Everyday History
It all began with Lou Costa. Now seventy-two, Costa grew up in Providence's Fox Point neighborhood and has become its unofficial historian. A tight-knit community with working-class roots, Fox Point was settled by Portuguese, Cape Verdean, and Irish immigrants, who lived cheek-by-jowl in the tenements and frame houses that line its narrow streets. Many of their descendants remain, often in the same homes as their parents and grandparents, and last year three graduate students in Brown's public humanities program interviewed some of Fox Point's older residents as part of a class on oral history.

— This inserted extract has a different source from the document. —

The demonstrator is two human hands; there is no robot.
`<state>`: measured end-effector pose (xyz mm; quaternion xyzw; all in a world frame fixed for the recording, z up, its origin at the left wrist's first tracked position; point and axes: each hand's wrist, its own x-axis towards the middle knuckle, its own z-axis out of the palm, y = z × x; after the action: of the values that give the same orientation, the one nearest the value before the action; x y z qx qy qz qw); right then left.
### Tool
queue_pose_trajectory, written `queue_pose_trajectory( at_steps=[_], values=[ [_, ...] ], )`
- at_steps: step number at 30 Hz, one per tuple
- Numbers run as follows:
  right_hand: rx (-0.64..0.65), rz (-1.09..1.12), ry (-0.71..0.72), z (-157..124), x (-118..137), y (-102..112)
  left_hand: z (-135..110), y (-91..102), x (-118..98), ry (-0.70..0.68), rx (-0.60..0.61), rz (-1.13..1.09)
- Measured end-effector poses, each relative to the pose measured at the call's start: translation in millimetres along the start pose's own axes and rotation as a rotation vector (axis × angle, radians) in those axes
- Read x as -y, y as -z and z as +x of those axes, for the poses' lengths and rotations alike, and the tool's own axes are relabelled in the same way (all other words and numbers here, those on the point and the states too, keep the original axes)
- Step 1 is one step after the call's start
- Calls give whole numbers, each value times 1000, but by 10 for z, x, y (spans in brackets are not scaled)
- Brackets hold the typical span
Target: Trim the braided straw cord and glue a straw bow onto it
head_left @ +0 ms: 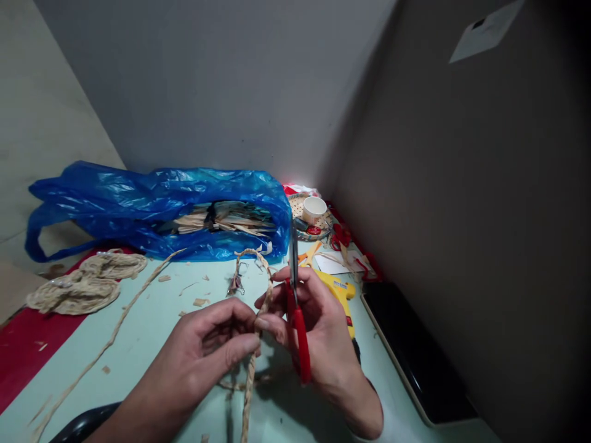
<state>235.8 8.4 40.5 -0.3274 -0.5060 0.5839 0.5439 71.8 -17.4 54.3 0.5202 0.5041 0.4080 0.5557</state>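
Note:
My left hand [217, 344] pinches a braided straw cord [249, 387] between thumb and fingers. Just above that pinch, my right hand [314, 326] grips the same cord with its thumb and fingertips. Red-handled scissors [302, 344] also rest in my right hand, blades pointing up and away from the cord. The cord's upper end curls over beyond my fingers, near a small metal clip [235, 283] on the table. Its lower part hangs down out of view at the bottom edge.
A blue plastic bag [115, 209] holding bundled straw [231, 216] lies at the back. Left are woven straw pieces [76, 294] and a long twisted strand [113, 335]. On the right are a yellow glue gun [339, 289], a phone [410, 351] and a woven tray with a white cup [314, 210].

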Motion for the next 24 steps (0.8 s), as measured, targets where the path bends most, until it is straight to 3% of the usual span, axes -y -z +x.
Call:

When the students met Costa, they knew they'd struck gold. Not only was he a superb storyteller able to regale them with tales of the Boys Club, the churches, and the schools that were community hubs in his boyhood; it turns out he is also a bit of a packrat. Costa has collected thousands of snapshots taken by Fox Point residents over the decades, photos that capture its history through its collective point of view.
Anne Valk, who teaches the oral history class, urged her students to give back to the community in which they were doing their research, and they took that charge seriously. To help local children connect with their history, Rachael Binning, Elizabeth Manekin, and Aliza Schiff teamed up with parents and teachers at Vartan Gregorian–Fox Point Elementary School (named after the former Brown president) to display Costa's images in an exhibition called Faces of Fox Point. They turned the school's tiled hallways into a living museum, lined with blow-ups of Costa's photos and of snapshots the sixth graders had taken themselves to create a historical record of their own lives: pets, siblings, bedrooms. Alongside Costa's images were printed excerpts from the oral histories the grad students had conducted. At a public opening in February, the sixth graders served as docents, and longtime residents laughed at seeing their younger selves on the walls. It was exactly the kind of reception the grad students were hoping for.
The project has grown steadily since. Early this year the grad students taught fourth, fifth, and sixth graders to conduct their own oral histories of their neighbors. In March the kids earnestly practiced mock interviews and struggled to master the recorder and video camera before the elderly guests they'd invited into their classroom arrived.
The project's next phase—I Was There—will take history into the realm of art. Once the children have taped their oral histories, a local theater group will work with them to write plays based on the interviews. The actors will perform, and the kids will direct. Just as life is the stuff of history, history will become the stuff of art.